Project 1: M&Ms Exercise
Objective: The purpose of this lab is to learn about descriptive statistics and get acquainted with Spreadsheet program
The exercise is in two parts, the first one taking place in class and the second part is to be done as a homework exercise
Questions and Answers concerning Project 1:
There's an obvious inconsistency in the M&M data for the total number of candy in the packages, line 70..so do we continue to use this value when graphing the histogram? ( i don't know what values to use for the high and low to look for the number of bins) the 141 (the inconsistency) kind of influences the bin number drastically. Could you let me know what i should be doing? Thanks,
What do you think you should do? Think back to the discussion of the heights -- what to do with the 80", 90" and 999". One is clearly not possible and probably should be thrown out. The other two are possible -- although not probable. There are measures that you can use that are not sensitive to the extreme values.
As for specificaly the histogram, you can determine the number of bins without the large value and then hand plot the large value.
In general, this is the type of judgment call that you will need to make as a practioner doing statistics with a dataset. Use your best judgment.
Where can i find the how to graph the histogram on excel? Thanks.
There are two ways to create the histogram chart:
1. Starting from the data.
Excel has a histogram function within its "data analysis" functionality. "Data analysis" should appear under the tools menu -- if not, you willneed to get them installed. Either read the help (installation typically does not require disks) or ask a technical support person.

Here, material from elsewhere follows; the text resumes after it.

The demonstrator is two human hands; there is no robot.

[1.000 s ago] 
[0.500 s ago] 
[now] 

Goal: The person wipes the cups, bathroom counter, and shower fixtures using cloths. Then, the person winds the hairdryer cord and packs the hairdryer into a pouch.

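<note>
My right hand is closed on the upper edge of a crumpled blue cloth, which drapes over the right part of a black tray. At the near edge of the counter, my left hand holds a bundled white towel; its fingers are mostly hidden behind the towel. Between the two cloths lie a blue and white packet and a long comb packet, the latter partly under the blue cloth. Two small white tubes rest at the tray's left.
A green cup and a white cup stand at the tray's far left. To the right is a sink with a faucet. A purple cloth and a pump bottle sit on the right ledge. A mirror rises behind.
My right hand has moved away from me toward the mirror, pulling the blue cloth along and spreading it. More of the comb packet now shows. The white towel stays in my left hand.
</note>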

Go to data analysis, then select histogram. You will be prompted for the range of input data and the bin range. You create the bin range by creating a column of numbers representing the endpoints of the bins. For example, if you wanted to have three bins as follows 0 to 1, 1 to 2, and 2 to 3, you would create a column of numbers with 0,1,2, and 3. You would then provide the locations of these numbers as the bin range (e.g., b1..b4).

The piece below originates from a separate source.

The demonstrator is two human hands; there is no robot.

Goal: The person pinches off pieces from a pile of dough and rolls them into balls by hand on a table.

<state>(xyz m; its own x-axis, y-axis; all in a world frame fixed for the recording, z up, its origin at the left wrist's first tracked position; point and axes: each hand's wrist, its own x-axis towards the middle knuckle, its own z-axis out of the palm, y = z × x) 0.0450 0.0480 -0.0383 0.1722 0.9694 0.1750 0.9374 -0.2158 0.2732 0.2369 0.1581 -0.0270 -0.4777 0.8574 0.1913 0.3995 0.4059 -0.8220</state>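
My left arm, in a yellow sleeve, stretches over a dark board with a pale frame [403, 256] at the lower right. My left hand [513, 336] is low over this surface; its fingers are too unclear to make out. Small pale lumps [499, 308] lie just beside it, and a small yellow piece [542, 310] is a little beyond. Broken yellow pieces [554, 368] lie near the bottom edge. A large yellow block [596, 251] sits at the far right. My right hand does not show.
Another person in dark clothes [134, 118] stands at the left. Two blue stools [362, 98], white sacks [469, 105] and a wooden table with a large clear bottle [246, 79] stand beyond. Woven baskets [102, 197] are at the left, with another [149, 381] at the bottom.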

Once you have provided the histogram function with the data range and the bin range, if you press enter - you will probably just get a frequency distribution. To get a histogram, you need to check the box associated with "chart output" on the histogram screen. If the chart output option is selected, you should get both a frequency distribution and a histogram.
2. Starting from frequency distribution (table of ranges and number of data points in range):
If you already have the frequency distribution and need to create a histogram, you can use the graphing features of Excel. Under the "insert" menu is the option "chart". You want to insert a column chart. Excel should walk you through the process of setting up the chart.
How should I work with the excel graphs and figures when creating the final report? Do I need to integrate them into the text? Can I include them in an appendix?
It would be terrific to get reports that integrate the text and the figures (histograms, stem and leaf diagrams, box plots, etc.). However, incorporating the figures and tables into the text can be time consuming.
An alternative, easier, and acceptable solution is to include all the figures and tables in an appendix and reference them from the text. If this approach is taken, then the figures and tables should be clearly marked with "Figure x...." or "Table y. ....". Thus, the figures and tables can be (and should be) referenced in the report text.
I have a question regarding calculation of whisker values for box plots. The book indicates the calculation as follows:
lower whisker = q1-1.5IQR with the whisker extending to the smallest data point within
From class I understood that
lower whisker = median-1.5IQR with the whisker extending to the smallest data point
within that range.
Which is correct??
Good question! The answer is that you are right (and I was mistaken). The equations you have above for lower and upper whisker boundaries (using q1 and q3 respectively rather than q2) are correct. This was a mistake in the lecture.
If you have created box plots using the other equations, please do not feel a need to change them. They will be considered correct if completed using the former equations.
I was wondering what is meant by "one color information" in "graphical description of total numbers and one color information". Thanks.
It means that there should be a graphical description of the total number of candies and then also a graphical description of either blue or red or yellow or green or brown. Logically, this would be best if the graphical description were either of the blue (since you were required to analyze it) or the other color you analyzed.